Alternatif olarak, parçacıklar belirli bir mesafede dolanık olabilirler, ancak fotonlar gibi farklı parçacıklara ihtiyaç duyarlar. Bunun aksine, doğrudan karşı-olgusal kuantum iletişimi, kuantum dolaşımı dışında, Kuantum Zeno etkisi adı verilen bir olguya dayanıyor. Kuantum Zeno etkisi kararsız bir kuantum sistemi yinelenerek gözlemlendiğinde meydana gelmektedir.

Kuantum dünyasında, bir sistemi gözlemlediğinizde veya ölçmeye çalıştığınızda sistem sürekli olarak değişir. Kararsız parçacıklar gözlemlenirken herhangi bir bozulma veya değişim meydana gelmez. Bu nedenle Kuantum Zeno etkisi etkili bir şekilde korunmuş bir sistem yaratır.

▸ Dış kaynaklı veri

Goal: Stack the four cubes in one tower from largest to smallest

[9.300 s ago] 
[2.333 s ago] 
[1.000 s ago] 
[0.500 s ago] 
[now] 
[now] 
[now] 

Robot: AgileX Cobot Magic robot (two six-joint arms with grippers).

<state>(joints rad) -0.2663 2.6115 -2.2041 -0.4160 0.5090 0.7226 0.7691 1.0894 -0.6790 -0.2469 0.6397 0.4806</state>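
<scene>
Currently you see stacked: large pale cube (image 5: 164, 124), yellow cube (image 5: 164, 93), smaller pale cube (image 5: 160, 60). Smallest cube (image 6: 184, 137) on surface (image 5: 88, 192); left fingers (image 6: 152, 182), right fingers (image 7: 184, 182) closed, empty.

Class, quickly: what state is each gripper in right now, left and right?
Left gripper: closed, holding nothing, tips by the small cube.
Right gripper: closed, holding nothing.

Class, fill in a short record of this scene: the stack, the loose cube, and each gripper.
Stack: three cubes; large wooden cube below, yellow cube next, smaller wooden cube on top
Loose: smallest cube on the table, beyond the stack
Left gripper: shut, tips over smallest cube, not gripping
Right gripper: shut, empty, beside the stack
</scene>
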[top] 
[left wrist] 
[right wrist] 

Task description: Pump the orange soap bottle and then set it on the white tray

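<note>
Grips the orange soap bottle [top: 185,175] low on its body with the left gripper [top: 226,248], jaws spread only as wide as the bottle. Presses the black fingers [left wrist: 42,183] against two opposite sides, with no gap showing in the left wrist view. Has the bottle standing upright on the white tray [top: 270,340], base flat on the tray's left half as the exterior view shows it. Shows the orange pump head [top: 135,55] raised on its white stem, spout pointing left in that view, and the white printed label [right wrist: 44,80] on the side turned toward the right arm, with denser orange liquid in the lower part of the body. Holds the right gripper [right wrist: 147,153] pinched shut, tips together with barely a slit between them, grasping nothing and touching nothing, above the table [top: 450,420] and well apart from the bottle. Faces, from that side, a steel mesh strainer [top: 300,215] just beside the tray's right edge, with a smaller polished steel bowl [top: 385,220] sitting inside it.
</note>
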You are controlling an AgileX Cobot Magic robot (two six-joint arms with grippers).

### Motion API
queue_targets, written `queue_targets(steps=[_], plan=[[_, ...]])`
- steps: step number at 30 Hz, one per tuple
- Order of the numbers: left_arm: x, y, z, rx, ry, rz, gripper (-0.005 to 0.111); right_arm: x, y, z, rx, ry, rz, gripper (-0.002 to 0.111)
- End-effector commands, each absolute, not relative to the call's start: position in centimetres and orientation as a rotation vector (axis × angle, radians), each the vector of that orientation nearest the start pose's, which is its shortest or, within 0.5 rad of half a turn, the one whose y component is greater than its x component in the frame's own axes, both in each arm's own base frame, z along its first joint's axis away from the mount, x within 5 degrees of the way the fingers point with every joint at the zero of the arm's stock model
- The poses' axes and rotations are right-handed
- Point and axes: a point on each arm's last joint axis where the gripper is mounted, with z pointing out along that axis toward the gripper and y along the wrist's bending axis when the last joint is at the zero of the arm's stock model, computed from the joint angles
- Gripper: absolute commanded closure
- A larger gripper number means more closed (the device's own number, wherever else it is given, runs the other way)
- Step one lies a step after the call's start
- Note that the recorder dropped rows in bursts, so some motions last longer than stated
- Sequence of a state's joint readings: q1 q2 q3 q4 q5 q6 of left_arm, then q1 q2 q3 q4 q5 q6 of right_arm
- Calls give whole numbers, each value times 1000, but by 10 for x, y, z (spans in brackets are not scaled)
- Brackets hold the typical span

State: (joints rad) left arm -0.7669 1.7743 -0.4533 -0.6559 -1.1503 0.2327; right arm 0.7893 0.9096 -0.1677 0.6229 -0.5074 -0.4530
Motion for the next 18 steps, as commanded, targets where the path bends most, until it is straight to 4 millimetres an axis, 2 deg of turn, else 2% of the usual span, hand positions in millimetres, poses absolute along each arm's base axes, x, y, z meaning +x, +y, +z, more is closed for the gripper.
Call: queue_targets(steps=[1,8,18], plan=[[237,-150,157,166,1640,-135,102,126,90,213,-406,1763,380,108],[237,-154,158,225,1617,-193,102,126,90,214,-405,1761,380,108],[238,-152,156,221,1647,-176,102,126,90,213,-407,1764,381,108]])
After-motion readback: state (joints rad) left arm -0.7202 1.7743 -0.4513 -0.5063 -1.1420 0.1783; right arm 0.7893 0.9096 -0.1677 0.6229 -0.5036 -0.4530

Karşı-olgusal kuantum iletişimi de temelde Zeno etkisine dayanır ve aralarında herhangi bir parçacık aktarımı olmadan bir kuantum durumun bir merkezden diğerine iletilmesi olarak tanımlanır. Zeno etkisinin iki farklı merkez arasında kullanılabilmesi için bir kuantum kanalına ihtiyaç vardır; bu da bir kuantum parçacığının kanaldan geçebileceği ihtimalinin olduğunu gösterir ki, böyle bir durumda temel sistem yenilenir.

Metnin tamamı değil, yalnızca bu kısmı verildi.